Il pampepato è un dolce tipico paese che si trova soprattutto nel periodo delle feste natalizie ma non solo. Questo dolce ferrarese a base di miele, frutta secca rappresenta in pieno la tradizione gastronomica della zona di Ferrara. Ancora oggi i laboratori artigianali presentano questo dolce che si caratterizza per un gusto speziato molto ricco. I preziosi ingredienti racchiusi in questo prodotto da forno, includono la frutta secca come noci, nocciole e pinoli tritate addolciti dalla scorza di arancia oppure dal vino. L’impasto viene ricoperto da un sottile strato di cioccolato fondente.

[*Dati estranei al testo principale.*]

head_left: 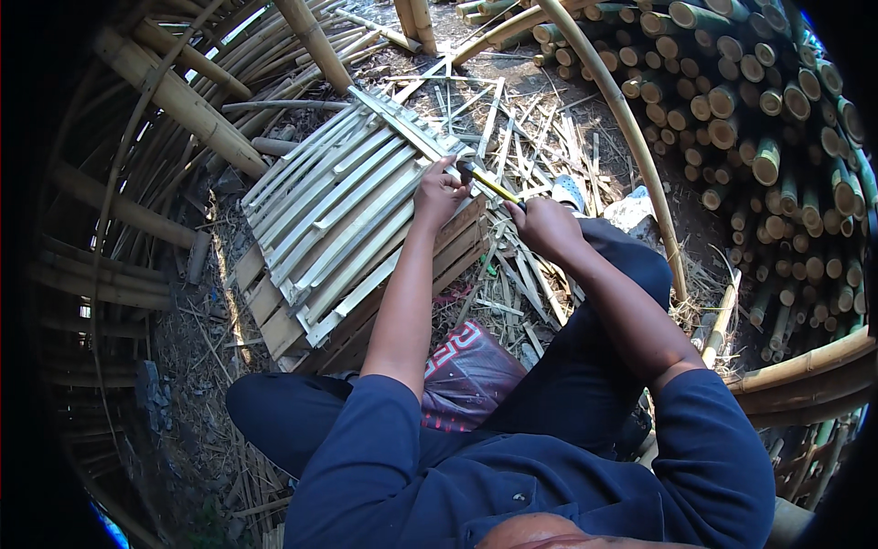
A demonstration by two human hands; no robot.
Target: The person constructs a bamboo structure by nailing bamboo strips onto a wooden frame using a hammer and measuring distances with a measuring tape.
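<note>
Closest in, the dark trousers [585, 316] frame a printed cloth [471, 380] between the legs, and just beyond them comes the right hand [549, 229], fingers wrapped firmly round the handle of a yellow-and-black hammer [495, 187]. Out ahead, the left hand [439, 196] is at the near end of the cross-strip [402, 125] on the slatted bamboo panel [334, 206], its fingers curled in close; whether they pinch anything, nobody can tell from here. The panel lies across a wooden crate [274, 325], left of the hammer. And this looks like a job for short, square taps: best to keep the strip pressed flat, the joint backed by the crate, and the left fingertips out of the hammer's path, because that dark head is right beside them! Hard to read, though: any nail is too small to make out, the hand covers part of the joint, and whether the hammer touches the strip is unclear. Farther out, bamboo scraps [540, 274] litter the ground, and at far right rises a stack of cut poles [722, 133], its outer edge lost in the dark rim.
</note>
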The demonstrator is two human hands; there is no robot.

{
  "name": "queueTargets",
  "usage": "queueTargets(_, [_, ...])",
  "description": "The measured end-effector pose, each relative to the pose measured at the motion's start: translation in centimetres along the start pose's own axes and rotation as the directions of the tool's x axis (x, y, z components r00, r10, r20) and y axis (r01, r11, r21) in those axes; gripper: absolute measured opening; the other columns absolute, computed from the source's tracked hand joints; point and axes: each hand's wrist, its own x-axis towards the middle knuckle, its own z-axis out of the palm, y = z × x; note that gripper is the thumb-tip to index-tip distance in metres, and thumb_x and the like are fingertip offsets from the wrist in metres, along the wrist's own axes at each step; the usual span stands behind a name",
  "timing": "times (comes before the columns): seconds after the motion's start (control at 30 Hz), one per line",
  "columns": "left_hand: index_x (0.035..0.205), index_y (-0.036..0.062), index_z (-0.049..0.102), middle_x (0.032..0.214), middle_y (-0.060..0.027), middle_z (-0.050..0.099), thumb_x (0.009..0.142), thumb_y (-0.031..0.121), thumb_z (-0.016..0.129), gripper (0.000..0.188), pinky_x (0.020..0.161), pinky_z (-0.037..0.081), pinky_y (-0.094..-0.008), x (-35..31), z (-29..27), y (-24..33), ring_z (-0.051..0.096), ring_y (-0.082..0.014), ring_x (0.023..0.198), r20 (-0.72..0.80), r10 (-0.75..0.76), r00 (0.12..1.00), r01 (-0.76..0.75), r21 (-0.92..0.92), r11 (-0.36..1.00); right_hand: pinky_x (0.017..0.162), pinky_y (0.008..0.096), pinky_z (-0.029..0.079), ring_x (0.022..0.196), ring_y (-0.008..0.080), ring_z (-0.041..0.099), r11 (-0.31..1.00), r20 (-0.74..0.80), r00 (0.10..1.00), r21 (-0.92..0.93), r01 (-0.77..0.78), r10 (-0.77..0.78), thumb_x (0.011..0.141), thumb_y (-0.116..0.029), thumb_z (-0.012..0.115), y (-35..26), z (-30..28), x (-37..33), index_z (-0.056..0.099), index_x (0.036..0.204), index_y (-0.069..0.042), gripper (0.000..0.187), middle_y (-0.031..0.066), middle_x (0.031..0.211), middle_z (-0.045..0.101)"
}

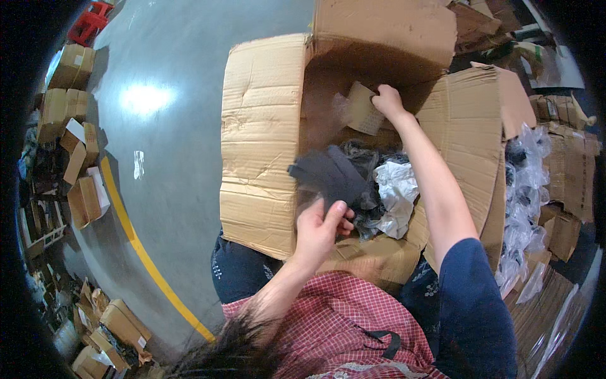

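A large open cardboard box (262, 145) stands in front of me with its flaps spread outward. Inside lie crumpled white paper or plastic (396, 189) and dark, glossy plastic wrapping (363, 155). My left hand (322, 227) is closed on a dark grey, flat, fabric-like piece (331, 174), held over the box's near left part. Deeper toward the far side, my right hand (390, 102) grips the edge of a beige piece of cardboard (364, 108) with faint printing. Beside that piece is a bit of clear plastic (341, 107).
On the right, clear plastic bags (524, 189) lie beside the box, with more cardboard (568, 164) beyond. Several small boxes (66, 114) line the left side, near a yellow floor line (151, 265). A red plastic stool or crate (88, 24) stands at the far left.
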Motion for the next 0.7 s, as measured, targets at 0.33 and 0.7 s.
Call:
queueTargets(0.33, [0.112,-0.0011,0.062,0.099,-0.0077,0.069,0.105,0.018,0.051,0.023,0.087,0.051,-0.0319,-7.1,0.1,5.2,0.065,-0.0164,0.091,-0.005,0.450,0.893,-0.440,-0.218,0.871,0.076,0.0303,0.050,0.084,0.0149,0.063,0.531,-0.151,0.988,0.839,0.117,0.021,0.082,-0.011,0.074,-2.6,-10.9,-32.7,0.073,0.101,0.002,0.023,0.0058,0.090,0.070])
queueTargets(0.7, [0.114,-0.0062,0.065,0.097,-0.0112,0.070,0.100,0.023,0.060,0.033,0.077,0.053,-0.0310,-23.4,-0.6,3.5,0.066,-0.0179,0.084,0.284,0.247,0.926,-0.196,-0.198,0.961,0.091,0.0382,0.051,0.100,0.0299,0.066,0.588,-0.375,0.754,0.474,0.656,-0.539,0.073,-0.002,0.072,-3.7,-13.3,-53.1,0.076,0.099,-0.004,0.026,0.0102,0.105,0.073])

Come si prepara il pampepato
È facile che questo dolce ricordi altre preparazioni tipiche della centro Italia poiché la ricetta si è diffusa in tutto il territorio, sebbene con alcune modifiche e variazioni. Può infatti ricordare dolci della tradizione toscana e umbra che hanno diverse somiglianze.
Il dolce tipico delle feste per regalarsi un piacere in più nel periodo di festeggiamenti legati al Natale. Tutt’oggi diverse famiglie si cimentano con la preparazione del pampepato che comunque viene preparato anche da pasticceria e forni locali. È il prodotto ideale da servire dopo un lauto pasto per concedersene giusto un pezzettino. La sua forma si presta molto ad essere divisa con tanti commensali. Era pensato per durare diverse settimane perciò si conserva in maniera pratica senza problemi.
Le origini della ricetta
In un pasto tipico del ferrarese non può mancare il pampepato che è la chiusura ideale. I sapori della cucina risalente al periodo d’oro degli Estensi sono forti, decisi e sempre legati alla tradizione. Un banchetto tipico Ferraris non può non avere prodotti come la salama da sugo, perfetta servita come il pane con poca mollica a forma di ricciolo.
Le tradizioni a tavola degli Estensi
Al giorno d’oggi tutte queste tradizioni vengono sempre e ricercate sfogliando antichi ricettari, come quello delle monache di Ferrara. Pare che la ricetta originale sia proprio da attribuirsi a loro. In seguito, la ricetta venne ripresa anche dal cuoco della corte estense, diventando un simbolo dell’enogastronomia della città.